Your task is to copy each line of the records that includes the string "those".

··· EXERCISE MATERIALS ···

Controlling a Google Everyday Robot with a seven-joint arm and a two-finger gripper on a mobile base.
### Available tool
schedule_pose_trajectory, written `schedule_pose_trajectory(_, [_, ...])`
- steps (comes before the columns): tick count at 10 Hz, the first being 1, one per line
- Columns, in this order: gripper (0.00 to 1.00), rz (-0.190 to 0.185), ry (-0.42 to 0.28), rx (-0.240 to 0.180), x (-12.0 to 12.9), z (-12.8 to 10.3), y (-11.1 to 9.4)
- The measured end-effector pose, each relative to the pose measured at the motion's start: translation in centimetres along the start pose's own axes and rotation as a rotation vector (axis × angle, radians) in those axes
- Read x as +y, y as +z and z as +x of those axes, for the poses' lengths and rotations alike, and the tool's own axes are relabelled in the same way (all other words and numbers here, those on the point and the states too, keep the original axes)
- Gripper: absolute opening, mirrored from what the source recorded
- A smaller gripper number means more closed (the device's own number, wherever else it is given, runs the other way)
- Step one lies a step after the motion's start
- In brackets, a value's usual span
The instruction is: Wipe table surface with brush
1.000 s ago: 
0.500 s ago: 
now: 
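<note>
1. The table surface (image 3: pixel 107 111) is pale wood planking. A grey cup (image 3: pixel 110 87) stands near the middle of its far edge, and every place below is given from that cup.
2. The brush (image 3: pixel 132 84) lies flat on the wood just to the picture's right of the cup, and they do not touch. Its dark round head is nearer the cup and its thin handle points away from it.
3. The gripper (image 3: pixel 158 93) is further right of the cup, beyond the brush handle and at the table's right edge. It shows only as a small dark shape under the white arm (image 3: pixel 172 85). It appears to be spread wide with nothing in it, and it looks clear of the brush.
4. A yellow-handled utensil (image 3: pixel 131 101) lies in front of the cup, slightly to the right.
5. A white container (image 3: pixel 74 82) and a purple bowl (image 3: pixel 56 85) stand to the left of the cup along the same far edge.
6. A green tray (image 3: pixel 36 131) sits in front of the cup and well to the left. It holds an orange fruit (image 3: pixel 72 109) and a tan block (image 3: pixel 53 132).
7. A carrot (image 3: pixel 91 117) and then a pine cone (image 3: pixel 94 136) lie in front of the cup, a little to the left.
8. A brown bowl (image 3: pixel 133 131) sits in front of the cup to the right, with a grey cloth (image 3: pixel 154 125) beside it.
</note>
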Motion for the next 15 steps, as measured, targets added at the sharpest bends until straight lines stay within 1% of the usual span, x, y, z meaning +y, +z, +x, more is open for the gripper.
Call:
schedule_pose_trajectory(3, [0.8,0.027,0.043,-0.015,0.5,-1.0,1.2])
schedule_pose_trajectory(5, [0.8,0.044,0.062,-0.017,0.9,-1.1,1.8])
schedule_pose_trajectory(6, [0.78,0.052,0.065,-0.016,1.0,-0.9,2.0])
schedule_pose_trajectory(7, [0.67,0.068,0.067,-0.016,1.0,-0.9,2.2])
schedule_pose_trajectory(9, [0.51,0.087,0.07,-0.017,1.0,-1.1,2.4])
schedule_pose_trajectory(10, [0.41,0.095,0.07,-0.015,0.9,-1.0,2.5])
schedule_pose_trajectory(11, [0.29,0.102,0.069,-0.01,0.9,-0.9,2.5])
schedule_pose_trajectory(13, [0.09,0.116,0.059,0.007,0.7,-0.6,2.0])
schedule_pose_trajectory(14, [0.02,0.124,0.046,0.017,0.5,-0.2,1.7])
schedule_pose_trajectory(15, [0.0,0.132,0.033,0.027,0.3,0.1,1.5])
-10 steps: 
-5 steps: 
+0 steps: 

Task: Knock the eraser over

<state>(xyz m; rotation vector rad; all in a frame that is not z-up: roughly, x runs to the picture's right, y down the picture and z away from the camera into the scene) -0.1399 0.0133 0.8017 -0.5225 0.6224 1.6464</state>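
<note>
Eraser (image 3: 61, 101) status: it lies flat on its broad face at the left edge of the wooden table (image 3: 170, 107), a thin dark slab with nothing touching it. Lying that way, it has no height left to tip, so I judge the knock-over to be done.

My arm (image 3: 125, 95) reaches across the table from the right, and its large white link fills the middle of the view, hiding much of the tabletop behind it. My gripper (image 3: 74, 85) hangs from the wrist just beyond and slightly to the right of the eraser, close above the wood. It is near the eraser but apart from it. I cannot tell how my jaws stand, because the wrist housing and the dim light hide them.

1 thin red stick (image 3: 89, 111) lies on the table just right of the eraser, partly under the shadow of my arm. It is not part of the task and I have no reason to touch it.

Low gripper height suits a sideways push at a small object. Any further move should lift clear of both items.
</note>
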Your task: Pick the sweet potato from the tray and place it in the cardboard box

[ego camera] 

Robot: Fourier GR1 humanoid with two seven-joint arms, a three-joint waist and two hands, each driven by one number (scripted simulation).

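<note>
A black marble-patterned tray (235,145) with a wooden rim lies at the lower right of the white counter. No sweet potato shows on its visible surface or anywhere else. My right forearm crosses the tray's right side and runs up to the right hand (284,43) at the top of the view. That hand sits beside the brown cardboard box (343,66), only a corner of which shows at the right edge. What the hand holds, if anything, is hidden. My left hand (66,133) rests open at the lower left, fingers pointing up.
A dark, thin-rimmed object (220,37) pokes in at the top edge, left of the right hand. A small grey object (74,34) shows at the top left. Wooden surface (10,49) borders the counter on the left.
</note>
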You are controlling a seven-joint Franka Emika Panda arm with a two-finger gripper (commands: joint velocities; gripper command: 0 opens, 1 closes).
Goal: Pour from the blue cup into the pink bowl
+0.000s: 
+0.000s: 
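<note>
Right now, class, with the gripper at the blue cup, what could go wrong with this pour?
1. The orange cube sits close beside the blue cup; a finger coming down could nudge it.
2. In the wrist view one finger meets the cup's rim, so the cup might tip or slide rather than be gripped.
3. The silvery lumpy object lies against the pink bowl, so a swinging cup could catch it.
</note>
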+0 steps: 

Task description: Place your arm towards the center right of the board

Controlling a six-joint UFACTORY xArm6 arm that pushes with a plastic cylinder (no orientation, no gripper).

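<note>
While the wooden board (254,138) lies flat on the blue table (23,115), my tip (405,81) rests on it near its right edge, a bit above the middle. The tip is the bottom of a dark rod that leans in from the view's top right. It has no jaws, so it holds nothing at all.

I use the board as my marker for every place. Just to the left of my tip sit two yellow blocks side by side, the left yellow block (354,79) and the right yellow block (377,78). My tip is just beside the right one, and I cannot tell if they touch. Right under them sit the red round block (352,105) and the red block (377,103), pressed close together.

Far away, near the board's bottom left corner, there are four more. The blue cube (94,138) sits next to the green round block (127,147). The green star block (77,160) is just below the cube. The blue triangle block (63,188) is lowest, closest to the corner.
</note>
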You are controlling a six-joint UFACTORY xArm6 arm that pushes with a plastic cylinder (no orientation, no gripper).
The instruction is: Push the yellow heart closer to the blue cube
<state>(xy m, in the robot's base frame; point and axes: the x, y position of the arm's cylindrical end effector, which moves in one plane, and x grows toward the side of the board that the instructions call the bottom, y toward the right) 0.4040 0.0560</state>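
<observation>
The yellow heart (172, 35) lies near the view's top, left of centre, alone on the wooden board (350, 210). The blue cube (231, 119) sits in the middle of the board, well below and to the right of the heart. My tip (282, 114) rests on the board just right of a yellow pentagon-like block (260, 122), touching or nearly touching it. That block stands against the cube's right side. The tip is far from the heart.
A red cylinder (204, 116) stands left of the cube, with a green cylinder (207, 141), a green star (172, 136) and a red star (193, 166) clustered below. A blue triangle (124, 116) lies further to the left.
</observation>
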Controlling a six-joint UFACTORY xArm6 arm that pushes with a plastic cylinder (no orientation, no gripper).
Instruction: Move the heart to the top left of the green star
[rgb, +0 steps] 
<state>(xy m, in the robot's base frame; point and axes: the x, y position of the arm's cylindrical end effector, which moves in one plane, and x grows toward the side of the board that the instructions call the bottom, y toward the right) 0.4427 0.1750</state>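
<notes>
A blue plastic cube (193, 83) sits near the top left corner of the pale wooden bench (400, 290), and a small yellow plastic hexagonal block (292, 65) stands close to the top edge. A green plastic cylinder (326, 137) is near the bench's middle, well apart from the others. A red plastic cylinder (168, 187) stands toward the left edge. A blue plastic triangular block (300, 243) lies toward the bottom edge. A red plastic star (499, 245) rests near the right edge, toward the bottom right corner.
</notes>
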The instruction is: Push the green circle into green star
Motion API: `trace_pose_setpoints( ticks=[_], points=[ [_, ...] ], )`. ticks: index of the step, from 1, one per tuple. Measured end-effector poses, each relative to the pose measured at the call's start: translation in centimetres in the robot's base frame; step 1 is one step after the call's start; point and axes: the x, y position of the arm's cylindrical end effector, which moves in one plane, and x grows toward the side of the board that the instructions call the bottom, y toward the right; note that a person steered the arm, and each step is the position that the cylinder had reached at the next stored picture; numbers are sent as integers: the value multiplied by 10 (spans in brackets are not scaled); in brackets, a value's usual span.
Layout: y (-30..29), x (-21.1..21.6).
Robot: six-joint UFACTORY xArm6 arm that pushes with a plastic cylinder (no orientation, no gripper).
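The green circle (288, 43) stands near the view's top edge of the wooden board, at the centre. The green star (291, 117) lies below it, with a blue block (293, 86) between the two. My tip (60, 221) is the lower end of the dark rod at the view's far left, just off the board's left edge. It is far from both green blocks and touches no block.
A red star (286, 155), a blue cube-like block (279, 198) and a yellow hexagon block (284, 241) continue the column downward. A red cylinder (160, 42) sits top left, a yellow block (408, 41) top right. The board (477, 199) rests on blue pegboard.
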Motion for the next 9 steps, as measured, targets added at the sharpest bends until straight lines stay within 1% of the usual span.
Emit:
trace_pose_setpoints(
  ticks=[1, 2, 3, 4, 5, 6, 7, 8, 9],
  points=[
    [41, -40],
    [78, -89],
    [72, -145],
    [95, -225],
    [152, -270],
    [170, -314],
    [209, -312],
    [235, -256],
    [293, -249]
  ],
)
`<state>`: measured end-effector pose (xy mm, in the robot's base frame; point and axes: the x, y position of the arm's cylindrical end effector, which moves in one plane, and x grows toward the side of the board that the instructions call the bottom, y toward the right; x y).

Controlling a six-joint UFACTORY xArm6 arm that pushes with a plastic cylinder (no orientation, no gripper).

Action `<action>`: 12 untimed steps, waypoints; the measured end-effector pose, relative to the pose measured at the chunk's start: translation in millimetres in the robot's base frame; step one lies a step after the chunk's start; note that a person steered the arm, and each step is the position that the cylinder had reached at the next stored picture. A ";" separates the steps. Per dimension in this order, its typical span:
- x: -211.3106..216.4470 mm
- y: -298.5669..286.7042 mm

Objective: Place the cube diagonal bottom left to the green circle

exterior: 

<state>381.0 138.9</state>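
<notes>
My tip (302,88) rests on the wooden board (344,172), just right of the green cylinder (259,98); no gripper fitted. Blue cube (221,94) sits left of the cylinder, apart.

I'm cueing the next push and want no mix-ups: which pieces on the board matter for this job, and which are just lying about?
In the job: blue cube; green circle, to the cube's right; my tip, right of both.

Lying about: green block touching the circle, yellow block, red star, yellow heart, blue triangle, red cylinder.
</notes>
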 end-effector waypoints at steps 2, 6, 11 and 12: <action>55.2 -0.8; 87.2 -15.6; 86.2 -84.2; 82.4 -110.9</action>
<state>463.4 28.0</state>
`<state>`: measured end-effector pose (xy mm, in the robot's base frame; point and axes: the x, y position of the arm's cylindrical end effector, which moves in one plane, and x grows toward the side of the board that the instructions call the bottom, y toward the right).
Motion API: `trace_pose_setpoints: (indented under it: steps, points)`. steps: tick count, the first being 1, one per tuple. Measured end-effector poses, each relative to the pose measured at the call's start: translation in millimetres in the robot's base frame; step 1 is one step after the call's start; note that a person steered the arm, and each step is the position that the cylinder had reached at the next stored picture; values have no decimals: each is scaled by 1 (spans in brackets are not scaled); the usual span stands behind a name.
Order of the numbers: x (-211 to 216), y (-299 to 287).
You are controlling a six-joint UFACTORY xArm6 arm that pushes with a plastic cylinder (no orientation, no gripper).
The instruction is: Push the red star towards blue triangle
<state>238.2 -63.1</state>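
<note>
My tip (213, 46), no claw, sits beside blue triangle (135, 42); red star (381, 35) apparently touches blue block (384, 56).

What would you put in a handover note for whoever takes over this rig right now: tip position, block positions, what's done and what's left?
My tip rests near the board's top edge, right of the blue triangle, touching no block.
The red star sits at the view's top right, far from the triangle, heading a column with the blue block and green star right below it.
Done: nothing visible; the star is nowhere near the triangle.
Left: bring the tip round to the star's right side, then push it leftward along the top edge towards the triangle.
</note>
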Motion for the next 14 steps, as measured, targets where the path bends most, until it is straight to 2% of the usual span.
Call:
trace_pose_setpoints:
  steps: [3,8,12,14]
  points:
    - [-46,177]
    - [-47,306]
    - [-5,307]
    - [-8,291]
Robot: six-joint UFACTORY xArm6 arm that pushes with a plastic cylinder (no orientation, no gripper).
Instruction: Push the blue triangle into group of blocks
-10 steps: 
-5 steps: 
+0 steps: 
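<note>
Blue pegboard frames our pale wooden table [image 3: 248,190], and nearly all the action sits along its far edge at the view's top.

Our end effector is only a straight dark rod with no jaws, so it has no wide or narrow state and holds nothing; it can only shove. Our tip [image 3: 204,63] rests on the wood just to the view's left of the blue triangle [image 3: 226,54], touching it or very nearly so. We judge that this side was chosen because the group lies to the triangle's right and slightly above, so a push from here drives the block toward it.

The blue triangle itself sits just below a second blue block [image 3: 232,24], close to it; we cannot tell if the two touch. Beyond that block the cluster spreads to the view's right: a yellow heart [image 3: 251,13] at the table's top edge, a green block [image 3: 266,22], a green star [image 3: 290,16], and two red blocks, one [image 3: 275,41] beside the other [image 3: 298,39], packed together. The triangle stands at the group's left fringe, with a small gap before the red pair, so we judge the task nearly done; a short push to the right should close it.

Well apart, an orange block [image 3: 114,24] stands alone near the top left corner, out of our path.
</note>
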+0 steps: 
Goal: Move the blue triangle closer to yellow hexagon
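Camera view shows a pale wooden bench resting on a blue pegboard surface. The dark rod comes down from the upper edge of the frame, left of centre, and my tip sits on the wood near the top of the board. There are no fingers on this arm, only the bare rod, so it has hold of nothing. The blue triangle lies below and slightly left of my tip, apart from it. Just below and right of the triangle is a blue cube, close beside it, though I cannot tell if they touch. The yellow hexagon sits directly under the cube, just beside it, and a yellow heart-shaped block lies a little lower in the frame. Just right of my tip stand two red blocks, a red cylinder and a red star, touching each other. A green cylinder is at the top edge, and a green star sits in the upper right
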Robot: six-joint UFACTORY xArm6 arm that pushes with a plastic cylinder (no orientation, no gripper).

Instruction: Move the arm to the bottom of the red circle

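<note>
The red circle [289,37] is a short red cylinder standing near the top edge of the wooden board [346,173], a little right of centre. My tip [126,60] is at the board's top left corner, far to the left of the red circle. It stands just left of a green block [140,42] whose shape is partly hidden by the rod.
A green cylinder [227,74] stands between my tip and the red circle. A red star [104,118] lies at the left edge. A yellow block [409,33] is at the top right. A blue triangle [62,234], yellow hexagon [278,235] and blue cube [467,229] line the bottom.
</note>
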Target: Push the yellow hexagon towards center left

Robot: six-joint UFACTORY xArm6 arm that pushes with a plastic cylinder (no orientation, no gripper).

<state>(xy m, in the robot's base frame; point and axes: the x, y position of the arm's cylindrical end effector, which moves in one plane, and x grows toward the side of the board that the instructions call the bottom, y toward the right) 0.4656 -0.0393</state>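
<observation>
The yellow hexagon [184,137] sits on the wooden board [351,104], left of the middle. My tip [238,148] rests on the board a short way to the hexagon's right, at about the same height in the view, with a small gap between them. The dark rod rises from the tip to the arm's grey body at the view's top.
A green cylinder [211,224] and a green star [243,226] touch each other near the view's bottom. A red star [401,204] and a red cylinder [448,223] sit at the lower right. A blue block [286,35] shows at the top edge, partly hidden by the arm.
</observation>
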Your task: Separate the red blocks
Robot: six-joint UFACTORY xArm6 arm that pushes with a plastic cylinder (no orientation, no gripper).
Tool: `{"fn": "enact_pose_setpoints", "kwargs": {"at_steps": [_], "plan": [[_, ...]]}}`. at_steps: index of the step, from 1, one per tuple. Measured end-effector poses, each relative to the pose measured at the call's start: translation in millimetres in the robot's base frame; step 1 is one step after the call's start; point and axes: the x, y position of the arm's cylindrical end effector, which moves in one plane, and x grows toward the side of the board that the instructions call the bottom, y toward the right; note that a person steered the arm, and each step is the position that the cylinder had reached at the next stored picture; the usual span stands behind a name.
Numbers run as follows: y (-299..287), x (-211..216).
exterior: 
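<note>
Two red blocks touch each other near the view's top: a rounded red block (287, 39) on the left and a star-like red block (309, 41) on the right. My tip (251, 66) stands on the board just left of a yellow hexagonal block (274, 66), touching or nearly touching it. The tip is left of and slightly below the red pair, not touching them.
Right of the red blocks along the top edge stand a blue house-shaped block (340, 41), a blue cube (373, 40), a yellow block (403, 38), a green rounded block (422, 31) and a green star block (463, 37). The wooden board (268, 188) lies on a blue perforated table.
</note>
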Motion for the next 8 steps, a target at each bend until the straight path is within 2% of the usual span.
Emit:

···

- **WRITTEN ANSWER**:
- The measured end-effector pose, each relative to the pose measured at the motion's start: translation in centimetres along the start pose's own axes and rotation as a rotation vector (axis × angle, radians) in those axes
- Read x as +y, y as +z and z as +x of those axes, for the poses' lengths and rotations alike, and the tool's own axes are relabelled in the same way (all other words and numbers here, those on the point and the states too, keep the original axes)

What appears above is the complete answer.